Rock The Casbah

February 27, 2008

Do you ever get tired of having rice, potatoes or pasta as your side dish? Why not try couscous? The "rice" of North Africa, couscous is used in many delicious dishes and prepared in a variety of ways. Most refer to it as Moroccan, but it is equally a staple in Lebanese, Libyan, Algerian and Tunisian cuisines, among others. While often associated with the grain family, it's actually a coarse semolina pasta.
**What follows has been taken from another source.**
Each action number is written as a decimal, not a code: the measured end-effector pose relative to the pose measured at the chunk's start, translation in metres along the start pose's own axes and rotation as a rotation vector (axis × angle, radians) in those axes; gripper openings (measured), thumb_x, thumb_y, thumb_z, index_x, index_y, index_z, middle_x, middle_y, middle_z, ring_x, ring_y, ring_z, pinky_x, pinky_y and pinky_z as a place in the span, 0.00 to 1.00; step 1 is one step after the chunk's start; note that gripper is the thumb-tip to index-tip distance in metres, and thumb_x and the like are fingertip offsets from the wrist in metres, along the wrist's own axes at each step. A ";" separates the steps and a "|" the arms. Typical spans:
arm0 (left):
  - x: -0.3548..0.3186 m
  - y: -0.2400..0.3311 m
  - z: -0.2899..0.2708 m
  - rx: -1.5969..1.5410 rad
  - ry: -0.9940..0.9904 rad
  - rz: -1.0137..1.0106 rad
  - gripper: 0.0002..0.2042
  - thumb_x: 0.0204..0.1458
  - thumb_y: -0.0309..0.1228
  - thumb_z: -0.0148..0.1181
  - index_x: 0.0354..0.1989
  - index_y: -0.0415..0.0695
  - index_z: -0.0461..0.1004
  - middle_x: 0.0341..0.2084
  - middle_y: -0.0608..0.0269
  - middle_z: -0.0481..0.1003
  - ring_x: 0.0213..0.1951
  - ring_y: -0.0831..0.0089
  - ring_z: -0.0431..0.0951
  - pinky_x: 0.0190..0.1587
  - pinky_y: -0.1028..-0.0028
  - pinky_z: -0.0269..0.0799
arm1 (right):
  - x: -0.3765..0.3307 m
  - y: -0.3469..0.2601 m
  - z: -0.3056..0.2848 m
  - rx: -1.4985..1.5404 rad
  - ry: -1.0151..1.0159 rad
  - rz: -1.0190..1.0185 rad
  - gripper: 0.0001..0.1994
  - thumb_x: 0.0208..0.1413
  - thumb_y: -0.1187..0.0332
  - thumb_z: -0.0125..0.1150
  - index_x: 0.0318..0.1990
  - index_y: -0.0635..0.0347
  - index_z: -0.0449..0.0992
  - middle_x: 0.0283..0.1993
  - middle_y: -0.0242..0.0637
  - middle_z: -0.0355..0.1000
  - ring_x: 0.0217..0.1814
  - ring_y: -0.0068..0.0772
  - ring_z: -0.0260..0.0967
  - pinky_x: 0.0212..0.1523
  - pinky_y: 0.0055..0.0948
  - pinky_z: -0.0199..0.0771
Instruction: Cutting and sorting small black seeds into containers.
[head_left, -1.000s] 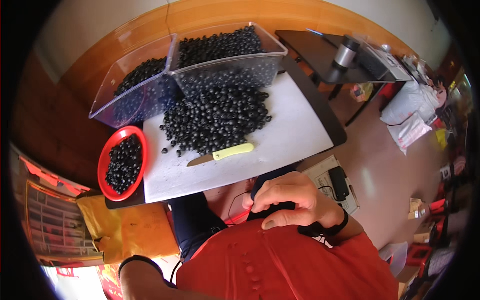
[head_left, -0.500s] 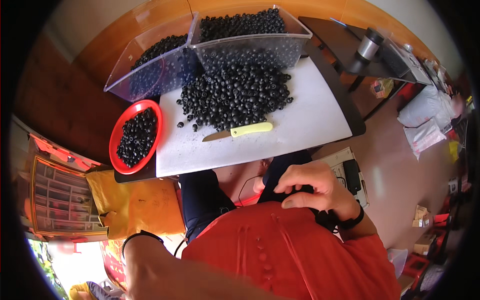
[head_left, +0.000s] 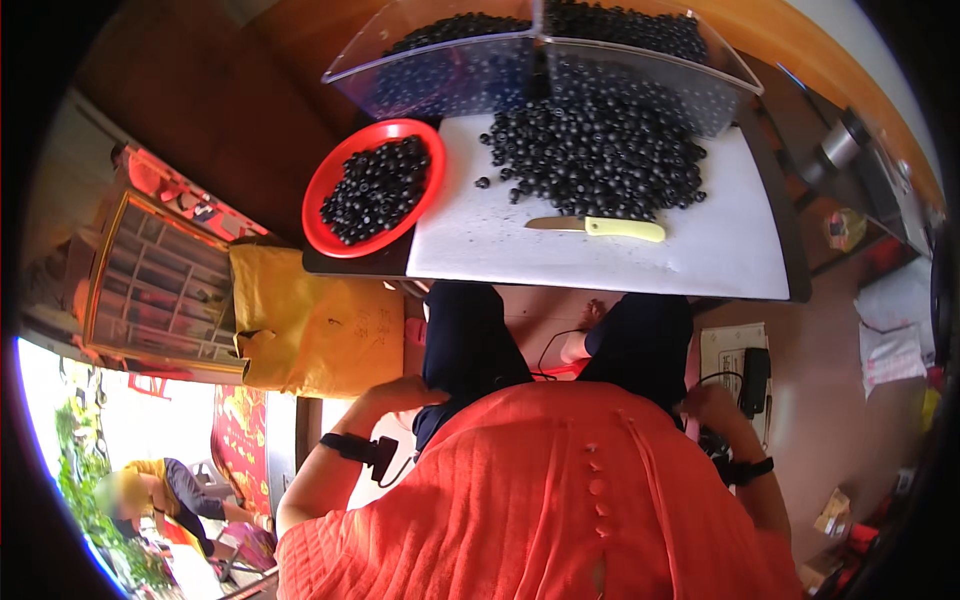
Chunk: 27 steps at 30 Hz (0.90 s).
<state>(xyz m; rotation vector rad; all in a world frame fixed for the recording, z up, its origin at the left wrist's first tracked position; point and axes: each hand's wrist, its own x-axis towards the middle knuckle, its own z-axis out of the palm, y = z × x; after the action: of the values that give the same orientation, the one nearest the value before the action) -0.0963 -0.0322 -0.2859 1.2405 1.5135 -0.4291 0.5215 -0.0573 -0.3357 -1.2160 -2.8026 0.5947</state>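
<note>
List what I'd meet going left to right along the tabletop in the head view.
Round red plastic bowl of small dark berries → loose heap of dark berries on the white cutting board → yellow-handled knife.

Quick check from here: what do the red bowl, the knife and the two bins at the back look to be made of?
Red bowl: likely plastic, with a glossy, uniformly coloured rim. Knife: grey blade that looks like metal, and a pale yellow handle, probably plastic with a matte finish. Bins: clear plastic, since the dark berries show through the walls.
</note>
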 end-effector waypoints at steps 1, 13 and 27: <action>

Couscous is so versatile you can flavor it with fruit, vegetables, seafood, meat, herbs, spices or a combination of any of these. Think of succulent turmeric stewed lamb; currents, mint and pistachios; herbs, almonds and preserved lemons. Makes me want to ride a camel to a tented oasis in the desert at sunset, have my hands washed in tepid rose petal water and eat sweet, earthy, aromatic delights with my fingers. Heavenly! (Though maybe I could leave the camel there and take a cab back? Somehow bouncing around with a full belly on a camel ruins the whole romantic Lawrence of Arabia thing).

To go with our chicken tagine last night I made couscous with red pepper, almonds, Italian parsley and preserved lemons. For about 3-4 side servings:

1 large red pepper, julienned
1/4 C toasted sliced almonds
1 small preserved lemon, sliced thin then in half
1/2 C Italian flat leaf parsley, roughly chopped
Salt and pepper to taste
Lemon zest for garnish

Sauté red pepper in a small amount of olive oil until soft. Add 1 cup chicken broth and bring to a boil. To keep the couscous moist, add 1 small pat of butter or a quick drizzle of olive oil to the stock. Add almonds, preserved lemons, couscous and stir. Turn off heat and cover for about 5 minutes. Fluff with a fork, tossing in parsley. Garnish with fresh lemon zest.

Janet Is Hungry has a lovely fresh recipe for Couscous Salad with feta. Yum! (I hope she got her dishwasher fixed!)



dreama's picture

YUMMY!!! can't wait to try this dish. I LOVE cous cous in any recipe!!

Hanan Jalaliddeen's picture

Actually it's a pure tunisian recipe which spread all the way through the Arabian Cuisines.